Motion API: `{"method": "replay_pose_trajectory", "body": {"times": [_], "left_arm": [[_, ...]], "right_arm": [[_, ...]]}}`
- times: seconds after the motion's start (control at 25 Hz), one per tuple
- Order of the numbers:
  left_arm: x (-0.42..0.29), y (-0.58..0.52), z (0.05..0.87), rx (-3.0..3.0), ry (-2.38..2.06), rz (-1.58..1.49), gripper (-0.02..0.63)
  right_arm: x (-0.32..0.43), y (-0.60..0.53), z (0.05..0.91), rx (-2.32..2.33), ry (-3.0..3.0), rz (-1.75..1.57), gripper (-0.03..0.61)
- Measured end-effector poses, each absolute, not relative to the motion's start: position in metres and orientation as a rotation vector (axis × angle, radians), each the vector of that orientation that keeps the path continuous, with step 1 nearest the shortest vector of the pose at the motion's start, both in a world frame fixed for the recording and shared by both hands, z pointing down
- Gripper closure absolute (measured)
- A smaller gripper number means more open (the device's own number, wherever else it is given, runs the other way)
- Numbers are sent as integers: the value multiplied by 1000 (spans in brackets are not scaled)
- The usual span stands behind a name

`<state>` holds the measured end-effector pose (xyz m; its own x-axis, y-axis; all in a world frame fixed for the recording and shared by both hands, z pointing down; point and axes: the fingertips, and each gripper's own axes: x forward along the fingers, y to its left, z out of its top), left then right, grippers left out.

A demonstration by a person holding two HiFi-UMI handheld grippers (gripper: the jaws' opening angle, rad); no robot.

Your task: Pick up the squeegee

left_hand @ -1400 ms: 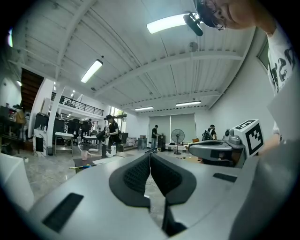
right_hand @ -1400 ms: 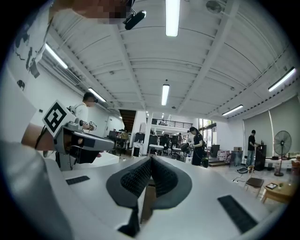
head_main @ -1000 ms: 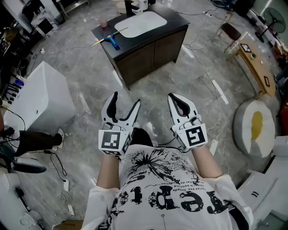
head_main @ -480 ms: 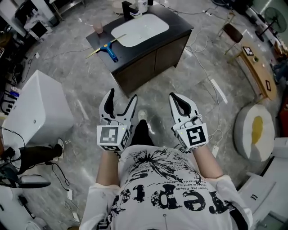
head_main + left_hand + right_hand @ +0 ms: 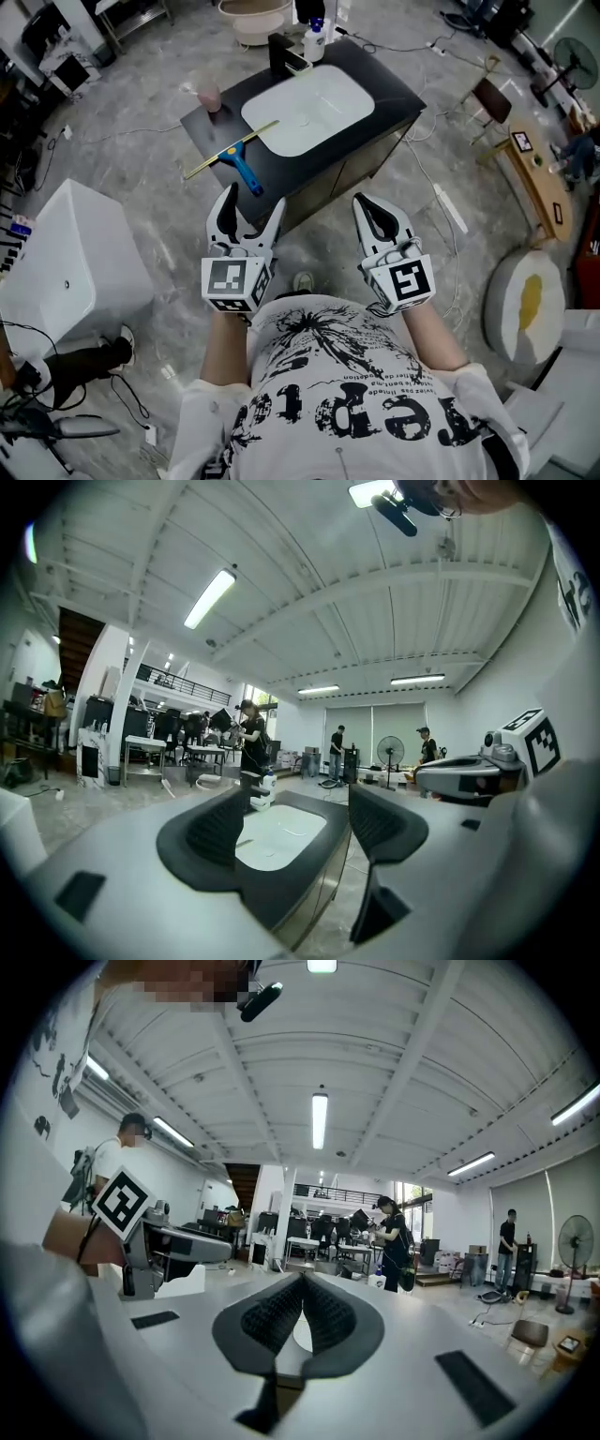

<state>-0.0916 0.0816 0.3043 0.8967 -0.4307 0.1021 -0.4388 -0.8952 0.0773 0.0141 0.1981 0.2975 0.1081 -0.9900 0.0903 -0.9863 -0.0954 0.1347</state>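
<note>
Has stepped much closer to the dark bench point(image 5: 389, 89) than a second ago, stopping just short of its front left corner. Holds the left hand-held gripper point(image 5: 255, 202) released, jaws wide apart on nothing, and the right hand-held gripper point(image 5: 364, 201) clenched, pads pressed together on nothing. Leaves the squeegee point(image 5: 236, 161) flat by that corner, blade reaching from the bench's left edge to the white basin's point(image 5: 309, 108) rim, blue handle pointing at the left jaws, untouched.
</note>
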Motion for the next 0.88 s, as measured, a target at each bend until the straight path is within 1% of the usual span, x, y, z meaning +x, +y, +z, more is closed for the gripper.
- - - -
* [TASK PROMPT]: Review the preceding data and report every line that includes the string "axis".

* [WRITTEN RESPONSE]:
- Measured end-effector poses, each absolute, not relative to the motion's start: position in metres and orientation as a rotation vector (axis × angle, radians), each the vector of that orientation that keeps the path continuous, with step 1 nearest the shortest vector of the pose at the motion's start, both in a world frame fixed for the recording and shared by both hands, z pointing down
`<state>` holds the measured end-effector pose (xyz m; its own x-axis, y-axis; all in a world frame fixed for the recording and shared by both hands, z pointing down; point and axes: the fingertips, and each gripper's own axes: x forward along the fingers, y to its left, z out of its top), left then right, grippers left out.

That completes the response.